It is the ability of the application to support the execution of several users or groups of users who have some connection and need to run it in a specific way. In general each one will have its own data, own settings, work independently, but it is an application just running. In general this group of users may be a company that has hired an application service. But it can be your browser that allows multiple users to use it independently without the use of one affecting the other.
As the English name says, you leasehold a part of an infrastructure for you. Other parts of the same infrastructure are available to other people in isolation. Isolation is due to the way the application has been developed.
The operating system usually works like this, at least in parts. As not everything is perfect like multitenancy there are solutions like the Docker. That’s how databases work.
Virtualization, cloud, these things aren’t usually considered multitenancy because the insulation is too big is almost like running on separate machines.

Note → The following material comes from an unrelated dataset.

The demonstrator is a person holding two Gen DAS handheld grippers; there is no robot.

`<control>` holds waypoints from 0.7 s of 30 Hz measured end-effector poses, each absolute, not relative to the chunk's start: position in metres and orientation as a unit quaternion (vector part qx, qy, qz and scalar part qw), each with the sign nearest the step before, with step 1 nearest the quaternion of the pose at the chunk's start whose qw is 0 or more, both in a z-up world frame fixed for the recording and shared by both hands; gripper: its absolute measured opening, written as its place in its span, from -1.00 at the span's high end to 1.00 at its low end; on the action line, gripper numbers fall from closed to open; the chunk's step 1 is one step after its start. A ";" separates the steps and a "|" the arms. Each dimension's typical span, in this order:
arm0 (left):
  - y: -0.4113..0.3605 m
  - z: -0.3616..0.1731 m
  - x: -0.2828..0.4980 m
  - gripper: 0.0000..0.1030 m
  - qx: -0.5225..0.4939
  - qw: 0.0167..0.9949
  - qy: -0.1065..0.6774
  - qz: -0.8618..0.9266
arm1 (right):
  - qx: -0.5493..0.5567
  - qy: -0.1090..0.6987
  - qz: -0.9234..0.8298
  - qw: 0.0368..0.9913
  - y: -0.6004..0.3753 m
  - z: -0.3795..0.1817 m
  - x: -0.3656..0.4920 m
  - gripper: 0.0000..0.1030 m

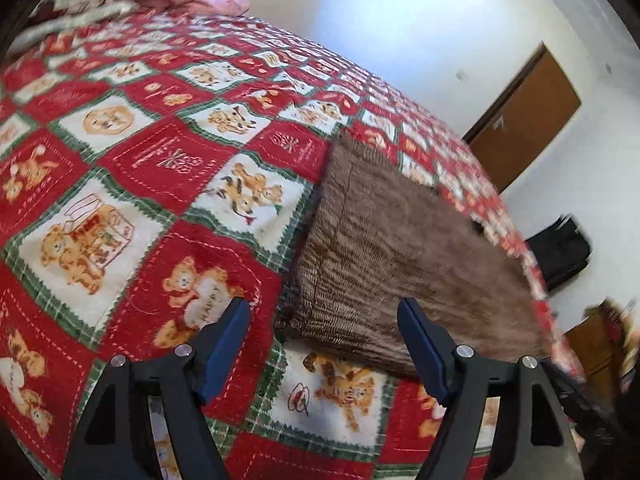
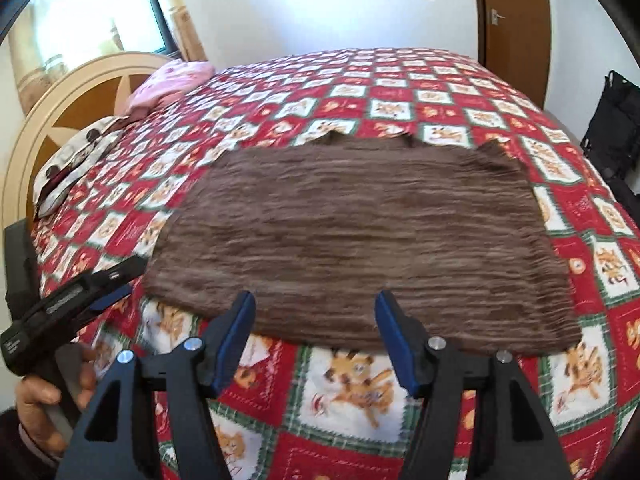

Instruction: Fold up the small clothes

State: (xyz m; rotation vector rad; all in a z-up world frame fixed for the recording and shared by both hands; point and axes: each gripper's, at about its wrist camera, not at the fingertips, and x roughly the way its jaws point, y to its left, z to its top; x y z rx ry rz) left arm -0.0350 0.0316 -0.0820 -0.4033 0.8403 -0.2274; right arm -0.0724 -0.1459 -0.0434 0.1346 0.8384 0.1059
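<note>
Two grippers hang above the near hem of the brown top (image 2: 352, 232), which lies flat on the checked bedspread (image 2: 400, 80). Left gripper (image 1: 324, 312) and right gripper (image 2: 316, 304) stand open, empty. Grabbing bedspread along with hem could drag both. Its long axis runs sideways, neckline facing away.

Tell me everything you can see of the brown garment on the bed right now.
The brown garment is a ribbed, knit-looking piece, streaked light and dark, lying spread flat on the red teddy-bear quilt. It widens toward the near hem; the far edge shows small raised corners. No fold shows. Neither gripper touches it: the right gripper hovers open over the near hem, the left gripper open by a near corner.
</note>
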 end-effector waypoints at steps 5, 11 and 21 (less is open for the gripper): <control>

But mainly there are separate instances, the isolation is not done by the application in question but by an external tool.
It is opposed to the application running in a totally isolated way for several users. If you do totally separate installations, even running on the same machine is not multitenancy.
But obviously it doesn’t all have to be on the same machine to be multitenancy, provided that the various machines work with more than one group of users alone. The fact that the application is distributed has nothing to do with the concept of multi lease.
In general there are different databases (no matter what this DB is, if it is SQL, if it is files and directories, Windows registry, etc.) for each user/group and code knows how to handle it. There can’t be anything you do globally on the machine, because the machine is not just a user.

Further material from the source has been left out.